Ireland’s trip to Japan for two Test matches this month will strongly influence which players get the first of the paid contracts available to women from the IRFU.
Ireland face Japan in Ecopa Stadium in Fukuroi City, Shizuoka on Saturday and again on August 27th, at Chichibunomiya Rugby Stadium in Tokyo.
The IRFU will offer 43 centralised contracts for the coming season and have appointed Gillian McDarby as head of women’s performance and pathways.
The contracts, which include agreements already in place for members of the women’s Sevens programme, have been benchmarked internationally and will be worth up to €30,000, plus match fees and bonuses.
However, it has not yet been decided what players on the tour to Japan will be offered contracts.

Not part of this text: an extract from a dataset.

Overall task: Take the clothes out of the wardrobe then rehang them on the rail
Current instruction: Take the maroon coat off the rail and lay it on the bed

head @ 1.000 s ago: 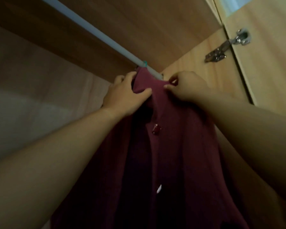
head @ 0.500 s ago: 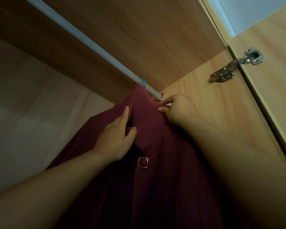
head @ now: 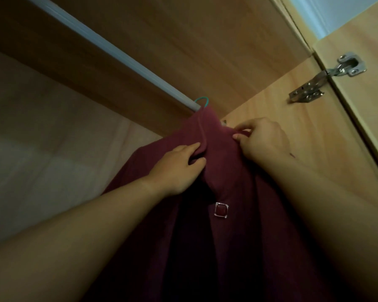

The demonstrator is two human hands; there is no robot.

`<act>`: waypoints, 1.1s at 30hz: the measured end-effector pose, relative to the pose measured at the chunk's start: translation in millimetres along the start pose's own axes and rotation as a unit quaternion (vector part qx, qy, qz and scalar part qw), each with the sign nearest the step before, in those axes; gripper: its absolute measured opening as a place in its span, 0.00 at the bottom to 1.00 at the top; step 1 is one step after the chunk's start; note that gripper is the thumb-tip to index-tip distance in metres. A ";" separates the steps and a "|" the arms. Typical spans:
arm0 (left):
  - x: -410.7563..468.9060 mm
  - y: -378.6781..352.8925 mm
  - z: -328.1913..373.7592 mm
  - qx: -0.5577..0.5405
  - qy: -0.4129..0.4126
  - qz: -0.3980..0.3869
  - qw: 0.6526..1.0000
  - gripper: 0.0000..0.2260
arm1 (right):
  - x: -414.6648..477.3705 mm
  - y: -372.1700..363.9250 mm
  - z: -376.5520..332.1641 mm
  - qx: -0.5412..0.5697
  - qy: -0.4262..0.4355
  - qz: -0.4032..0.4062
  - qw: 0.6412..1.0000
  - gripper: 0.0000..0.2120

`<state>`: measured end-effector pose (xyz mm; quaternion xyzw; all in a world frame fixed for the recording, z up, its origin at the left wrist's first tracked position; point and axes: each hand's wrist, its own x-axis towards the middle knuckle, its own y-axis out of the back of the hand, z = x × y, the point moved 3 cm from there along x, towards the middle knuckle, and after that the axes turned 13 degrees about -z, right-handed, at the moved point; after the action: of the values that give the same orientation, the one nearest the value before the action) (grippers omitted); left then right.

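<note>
- Hidden: the hanger body sits fully under the cloth; only its thin teal wire hook (head: 202, 100) shows, looped over the rail end.
- Rail bracket at the side panel mostly covered by the collar and the right hand; a small metal bit just peeks out there, can't tell what it is.
- Lower part of the garment runs off the bottom edge; its middle is in deep shadow, folds hard to read.
- Both forearms cut off by the frame edges.
- Dark maroon fabric garment (head: 238, 214) hangs from the pale round metal wardrobe rail (head: 109, 47), at the rail's far right end, right beside the light wood side panel (head: 303, 131).
- Collar is bunched and folded up near the hook, with a seam running down it. One square maroon button with a clear rim (head: 220, 210) sits below the collar on the front.
- Left hand (head: 179, 168): fingers closed on a fold of the collar, thumb tucked under the cloth.
- Right hand (head: 264, 140): thumb and forefinger pinching the collar edge on the panel side, other fingers curled.
- Silver metal door hinge (head: 323, 80) upper right, bridging the side panel and the open wooden door (head: 369, 127).
</note>
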<state>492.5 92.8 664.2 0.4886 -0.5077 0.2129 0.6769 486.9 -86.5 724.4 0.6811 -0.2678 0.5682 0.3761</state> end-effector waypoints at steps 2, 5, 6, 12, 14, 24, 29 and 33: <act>-16.4 -2.5 -4.3 0.013 -0.003 -0.002 1.000 0.24 | -3.8 -0.5 -8.2 0.007 0.001 0.009 1.000 0.09; -27.4 5.1 -10.0 0.020 0.013 0.016 1.000 0.25 | 8.5 6.4 -24.9 0.006 -0.003 0.021 1.000 0.09; -26.7 10.0 -10.8 0.021 0.019 0.025 0.999 0.26 | 13.2 9.4 -28.4 0.004 -0.002 0.027 1.000 0.10; -25.0 33.1 -19.6 0.007 0.052 0.035 0.998 0.25 | -8.6 12.7 -11.8 0.015 -0.035 0.042 0.998 0.11; -37.6 31.3 -21.4 0.013 0.062 0.015 0.998 0.24 | -22.2 16.1 -7.8 0.025 -0.034 0.051 0.998 0.11; -121.8 91.9 -12.1 0.009 0.024 0.124 0.992 0.21 | -118.6 36.7 -12.6 0.097 0.077 0.018 0.992 0.09; -157.9 101.5 -23.9 0.098 0.060 -0.008 0.993 0.22 | -159.1 50.9 -16.6 0.178 0.127 -0.003 0.976 0.11; -195.9 113.7 0.5 0.104 0.063 0.021 0.992 0.18 | -178.4 64.9 -16.5 0.202 0.130 -0.042 0.970 0.14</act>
<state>325.9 182.2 539.4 0.5313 -0.4492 0.3091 0.6484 388.5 -121.4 565.0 0.6736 -0.0675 0.6780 0.2864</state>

“It’s a brilliant opportunity for them to step up and take their place in the squad. I certainly didn’t think it [contracts] would come this quickly. I know they don’t know who is going getting them,” says former Irish captain Fiona Coghlan at the launch of the Canterbury Ireland Men and Women’s Rugby Jersey ahead of the tour.
“Obviously, there are a lot of different types of contract. Those girls who are working, those girls at college and those girls who can go pro.”

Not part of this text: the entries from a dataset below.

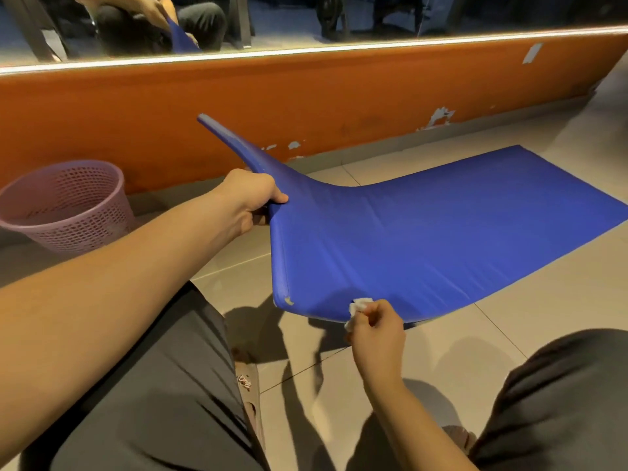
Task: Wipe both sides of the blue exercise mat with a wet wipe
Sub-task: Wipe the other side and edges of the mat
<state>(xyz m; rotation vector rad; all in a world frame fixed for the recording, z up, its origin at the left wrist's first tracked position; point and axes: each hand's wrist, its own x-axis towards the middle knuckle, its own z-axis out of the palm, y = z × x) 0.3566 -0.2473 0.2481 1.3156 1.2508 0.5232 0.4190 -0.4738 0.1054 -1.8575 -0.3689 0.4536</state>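
Note:
The blue exercise mat [441, 226] lies on the tiled floor, its far right part flat and its near left end lifted off the ground and curled up. My left hand [251, 195] grips the raised short edge of the mat, thumb on top. My right hand [377, 331] pinches a crumpled white wet wipe [358, 307] against the mat's near long edge, close to the lifted corner. A small worn chip shows on that corner.
A pink mesh waste basket [64, 205] stands on the left by the orange wall panel [306, 96]. A mirror [204, 22] runs above the panel. My knees in dark trousers [153, 385] frame the bottom of the view.

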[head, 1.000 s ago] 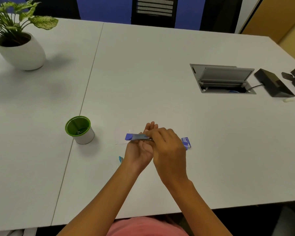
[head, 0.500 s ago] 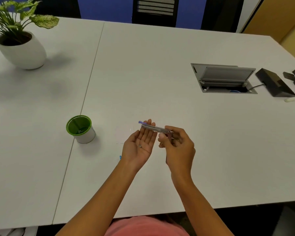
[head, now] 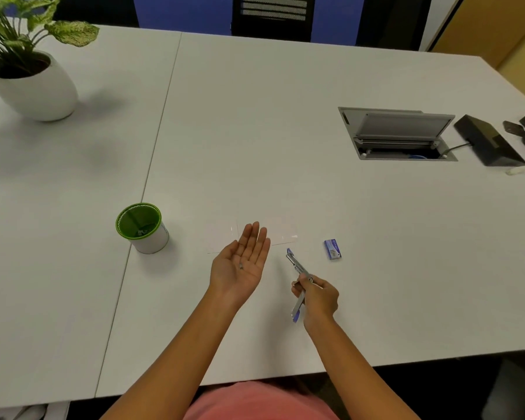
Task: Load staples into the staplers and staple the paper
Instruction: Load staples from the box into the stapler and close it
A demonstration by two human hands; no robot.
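Green-rimmed cup [head: 141,227] sits left of the palm-up, straight-fingered left hand [head: 243,262]; right hand [head: 317,298] grips the unfolded stapler [head: 297,265] near the table's [head: 376,283] front edge, staple box [head: 333,249] beyond.

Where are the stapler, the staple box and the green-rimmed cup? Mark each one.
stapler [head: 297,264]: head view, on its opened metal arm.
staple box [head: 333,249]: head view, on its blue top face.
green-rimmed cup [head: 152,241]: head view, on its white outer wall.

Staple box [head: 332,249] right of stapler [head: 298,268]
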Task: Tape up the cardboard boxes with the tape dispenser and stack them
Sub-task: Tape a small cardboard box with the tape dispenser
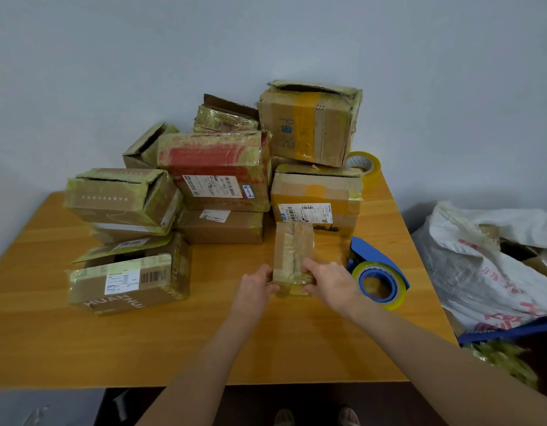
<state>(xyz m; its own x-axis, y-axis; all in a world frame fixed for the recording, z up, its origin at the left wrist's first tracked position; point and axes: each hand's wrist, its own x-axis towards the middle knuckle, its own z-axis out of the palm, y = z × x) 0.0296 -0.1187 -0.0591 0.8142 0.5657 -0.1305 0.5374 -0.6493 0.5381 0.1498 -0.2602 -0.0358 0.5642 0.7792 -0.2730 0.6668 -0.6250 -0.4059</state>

“I think the model they take is going to be interesting. Are the players going to be allowed to go and play in the Premiership or will they put more emphasis on the interpros or use the club game. For these girls it’s a huge thing to be a professional, to train every day and get that recovery, which has always been the key.”
Ireland were unable to qualify for this year’s World Cup to be staged in New Zealand and have significant rebuilding to do. For some in Japan, it will be their first experience of senior rugby.
Coach Greg McWilliams has eight uncapped players in the group including a number who are Irish qualified (IQ). Kayla Waldron has joined the IRFU High Performance from the Australian arm of IQ Rugby with Exeter Chiefs’ Clara Nielson, Worcester Warriors’ Jo Brown, and Taryn Schutzler of Saracens also involved.
“It’s a very young squad. You are wondering how those girls are going to step up. A lot of them wouldn’t have played any senior rugby,” says Coghlan. “He has gone with a lot of youth to bring them forward into the next World Cup campaign.”
Coghlan, who won the Six Nations Champion Grand Slam with Ireland in 2013, sees the professionalisation of the women’s game in Ireland every bit as much a watershed moment as in 1995, when men’s rugby turned professional after 100 years as an amateur sport.
Ireland made their debut in the Women’s Six Nations Championship, then known as the Women’s Home Nations Championship, the following year in 1996.
“Yeah, I think it is [a watershed]. As far as a I know when the men went pro back in 1995 there was only one or two contracts in each province,” says Coghlan.
“This is even more substantial in that there is going to be 43 contracts and they are centralised so the IRFU will have full say over them. I think the pathway piece is way more important because we have to get the numbers up.
“The AIL isn’t at the standard and that’s why we are losing players over to the Premiership. Contracts are huge but then feeding those contracts with players of a standard, that’s really important.”
The Ireland match day squad to face Japan in Saturday’s first Test in Shizuoka will be named on Thursday morning.